Подработка, дело жизни? Кир не сразу понял, о чем идет речь, но затем быстро включился в реальность. Выбросил сигарету и, стряхивая с джинсов пепел, проговорил:
— Солнце сегодня доброжелательно настроено?
— Вечно ты язвишь.
— И в мыслях не было.
— Потому что все девчонки к ногам твоим падали. А я пока встретил Маринку, чуть с ума не сошел. Кому нужны такие кудри, а такие широкие ноздри?
— Уверен, проблема именно в ноздрях. Твой болтливый язык не причем.
— Если я замолчу, в этом мире станет так тихо, что все сойдут с ума.
С этим Кирилл не собирался спорить.
— У них пару отменили. С последней они сбегут, так что можно заехать за ними и сходить куда-нибудь. Перекусить, может.
— У них?
— Ага. У Маринки и «я-такая-независимая-что-сама-уже-от-себя-не-завишу».
Кир усмехнулся и опустил ручник. Затем выжал педаль газа и рывком сорвался с места, не позволяя прошлому обрушиться на плечи.
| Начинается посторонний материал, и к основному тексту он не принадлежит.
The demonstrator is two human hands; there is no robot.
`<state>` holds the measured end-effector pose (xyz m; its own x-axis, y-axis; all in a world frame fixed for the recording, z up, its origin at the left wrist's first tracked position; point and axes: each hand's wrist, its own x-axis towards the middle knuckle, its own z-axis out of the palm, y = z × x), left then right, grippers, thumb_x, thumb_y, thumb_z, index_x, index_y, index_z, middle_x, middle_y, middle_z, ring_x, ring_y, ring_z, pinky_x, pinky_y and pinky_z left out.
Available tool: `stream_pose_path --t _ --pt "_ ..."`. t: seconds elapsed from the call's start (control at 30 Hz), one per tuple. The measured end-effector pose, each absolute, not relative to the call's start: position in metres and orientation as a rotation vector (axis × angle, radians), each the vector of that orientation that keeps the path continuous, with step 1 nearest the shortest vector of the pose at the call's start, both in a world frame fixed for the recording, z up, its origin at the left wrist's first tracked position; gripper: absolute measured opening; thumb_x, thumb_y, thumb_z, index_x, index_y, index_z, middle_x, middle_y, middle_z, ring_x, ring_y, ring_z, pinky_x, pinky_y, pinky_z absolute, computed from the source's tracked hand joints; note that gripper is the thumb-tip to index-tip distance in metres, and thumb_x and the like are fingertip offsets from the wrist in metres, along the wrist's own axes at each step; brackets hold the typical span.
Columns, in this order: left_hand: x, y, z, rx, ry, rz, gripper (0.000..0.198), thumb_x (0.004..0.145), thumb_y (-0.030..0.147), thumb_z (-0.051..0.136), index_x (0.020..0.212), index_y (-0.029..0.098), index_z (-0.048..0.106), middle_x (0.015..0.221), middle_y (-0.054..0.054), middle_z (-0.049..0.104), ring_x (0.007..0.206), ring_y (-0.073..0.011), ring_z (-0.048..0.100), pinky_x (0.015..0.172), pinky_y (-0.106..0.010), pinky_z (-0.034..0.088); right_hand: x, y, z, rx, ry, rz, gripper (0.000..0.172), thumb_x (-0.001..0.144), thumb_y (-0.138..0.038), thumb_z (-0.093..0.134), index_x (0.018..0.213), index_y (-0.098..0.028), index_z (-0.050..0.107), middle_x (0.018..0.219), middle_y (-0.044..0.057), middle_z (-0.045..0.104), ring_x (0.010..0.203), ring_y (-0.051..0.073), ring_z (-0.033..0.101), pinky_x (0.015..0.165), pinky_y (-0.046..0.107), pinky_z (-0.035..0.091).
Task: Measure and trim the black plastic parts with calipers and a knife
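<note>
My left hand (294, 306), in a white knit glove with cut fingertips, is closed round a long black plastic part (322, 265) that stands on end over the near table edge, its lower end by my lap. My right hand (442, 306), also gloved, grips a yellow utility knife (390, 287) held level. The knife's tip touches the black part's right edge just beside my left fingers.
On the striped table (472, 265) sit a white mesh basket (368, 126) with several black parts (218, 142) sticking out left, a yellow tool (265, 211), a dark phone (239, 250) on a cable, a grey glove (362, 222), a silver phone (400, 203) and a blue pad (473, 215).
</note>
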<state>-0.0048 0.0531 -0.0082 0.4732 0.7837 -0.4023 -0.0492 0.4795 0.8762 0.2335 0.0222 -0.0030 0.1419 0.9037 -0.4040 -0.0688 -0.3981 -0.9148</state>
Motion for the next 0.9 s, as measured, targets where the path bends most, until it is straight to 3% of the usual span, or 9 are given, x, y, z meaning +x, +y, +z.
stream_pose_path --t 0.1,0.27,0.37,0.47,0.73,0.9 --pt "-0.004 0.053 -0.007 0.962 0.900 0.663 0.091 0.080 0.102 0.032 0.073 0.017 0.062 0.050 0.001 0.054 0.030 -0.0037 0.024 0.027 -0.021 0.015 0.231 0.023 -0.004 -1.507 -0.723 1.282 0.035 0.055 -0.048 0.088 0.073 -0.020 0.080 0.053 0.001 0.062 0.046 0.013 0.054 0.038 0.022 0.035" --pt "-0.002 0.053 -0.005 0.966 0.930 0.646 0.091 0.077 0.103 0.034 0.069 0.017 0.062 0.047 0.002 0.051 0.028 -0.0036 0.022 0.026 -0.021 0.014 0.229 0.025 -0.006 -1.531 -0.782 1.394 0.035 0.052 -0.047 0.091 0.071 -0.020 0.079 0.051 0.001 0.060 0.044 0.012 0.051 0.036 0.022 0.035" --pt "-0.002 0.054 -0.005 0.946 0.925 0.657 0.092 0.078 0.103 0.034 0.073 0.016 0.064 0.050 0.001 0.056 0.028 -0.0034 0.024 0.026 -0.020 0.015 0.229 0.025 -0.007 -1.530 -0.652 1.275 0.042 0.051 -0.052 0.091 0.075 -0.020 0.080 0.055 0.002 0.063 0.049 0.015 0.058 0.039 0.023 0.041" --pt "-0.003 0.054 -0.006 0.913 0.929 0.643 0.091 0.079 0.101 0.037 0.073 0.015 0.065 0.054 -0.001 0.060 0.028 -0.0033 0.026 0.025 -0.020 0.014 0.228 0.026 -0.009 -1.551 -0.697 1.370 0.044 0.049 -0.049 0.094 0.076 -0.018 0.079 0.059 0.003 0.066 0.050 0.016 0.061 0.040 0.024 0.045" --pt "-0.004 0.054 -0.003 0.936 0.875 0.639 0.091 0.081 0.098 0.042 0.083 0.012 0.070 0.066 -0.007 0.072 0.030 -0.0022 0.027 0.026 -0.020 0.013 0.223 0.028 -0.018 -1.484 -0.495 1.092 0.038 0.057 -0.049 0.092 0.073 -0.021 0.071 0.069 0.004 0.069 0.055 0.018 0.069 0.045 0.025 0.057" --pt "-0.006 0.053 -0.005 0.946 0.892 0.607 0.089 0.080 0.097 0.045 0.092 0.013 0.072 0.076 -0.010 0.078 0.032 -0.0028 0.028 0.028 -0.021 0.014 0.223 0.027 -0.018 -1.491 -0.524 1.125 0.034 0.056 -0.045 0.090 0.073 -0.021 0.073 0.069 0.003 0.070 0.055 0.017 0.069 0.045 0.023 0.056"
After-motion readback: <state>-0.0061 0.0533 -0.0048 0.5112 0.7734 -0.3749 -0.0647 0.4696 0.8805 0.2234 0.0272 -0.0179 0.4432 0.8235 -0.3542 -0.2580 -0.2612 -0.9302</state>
Как думаете, если он выжмет двести, ему удастся унестись от своих проблем?
— Тебе мама звонит.
— Что?
— Мама, — Ситков покрутил телефоном перед Кириллом. — Кажется, кто-то соскучился.
— Сбрось.
— Какой грубиян.
— Я серьезно.
— Я тоже. Кто же так общается с родной матерью? По-моему, ты тоже жутко соскучился и не прочь сказать ей об этом.
— Женя. Не нарывайся.
— Что ж, хозяин — барин. Тогда я сам отвечу.
Ситков разблокировал экран, а Кир резко повернул голову в его сторону.
— Какого…
— Здравствуйте, Ольга Ивановна. Как это — кто? Забыли? Ситков, Женя Ситков. Тот самый, который портил вашего сына всю среднюю школу и портил бы и дальше, если бы…
Бродский ловко вырвал сотовый из рук приятеля, поднес его к уху и сказал:
— Секунду.
Потом снова посмотрел на Женю и мертвенно тихим, ледяным голосом отрезал:
— Еще раз вытворишь нечто подобное, и я на ходу выброшу тебя из машины.
Глаза Жени округлились: он наверняка раздумывал, рассмеяться ему или же обидеться, но Кир уже отвернулся и прикрыл глаза. Всего на секунду. Не хотелось попасть в аварию.
Наверное.
— Мам?
— Господи, Кирилл, что происходит? — Парень не ответил. Вопрос глупый, ответ прозвучал бы еще глупее. Но мама не собиралась выслушивать оправдания: — Ты куда пропал? Зачем уехал? Совсем что ли с ума сошел?
— Все сказала?
— Кирилл.
— Мне нужно было уехать, и я уехал. — Телефон звонко затрещал из-за того, с какой силой он сжал его в пальцах. Повисла тишина. Ветер из окна хлестал в лицо. Слева проносились машины, и каждый раз шум взрывался в голове поэта, подобно яркому фейерверку.
— Послушай, — взволнованный голос мамы разрывал сердце, — возвращайся. Пожалуйста.
— Попозже.
— Когда?
— Не знаю. Посмотрим по обстоятельствам.
— Кир, боже мой, Кир, ты точно в порядке?
— Конечно, мам. — Зеленые глаза смотрели прямо, тонких губ коснулась ядовитая ухмылка. С каким талантом он обманывал себя, родителей, знакомых, друзей. Как органично, как естественно он смотрелся в этой лжи, будто не существовало иной реальности. — Просто… мне захотелось проветриться. Ничего удивительного, верно?
— Но почему ты не сказал, что уедешь?
— А я часто рассказываю тебе о том, что собираюсь делать?
Ответа не последовало.
Кирилл рано вырос. Рано осознал, что вправе принимать собственные решения.
Разумеется, у такого поведения имелись причины. Возможно, ему просто не на кого было ровняться, вот и пришлось прислушиваться только к себе. А сейчас… сейчас уже поздно было бить тревогу и взывать к совести. Совесть этого парня давно трансформировалась в нечто уродливое и практичное. В совесть любого человека, за плечами которого томились разрешенные проблемы, несбывшиеся желания и когда-то важные люди.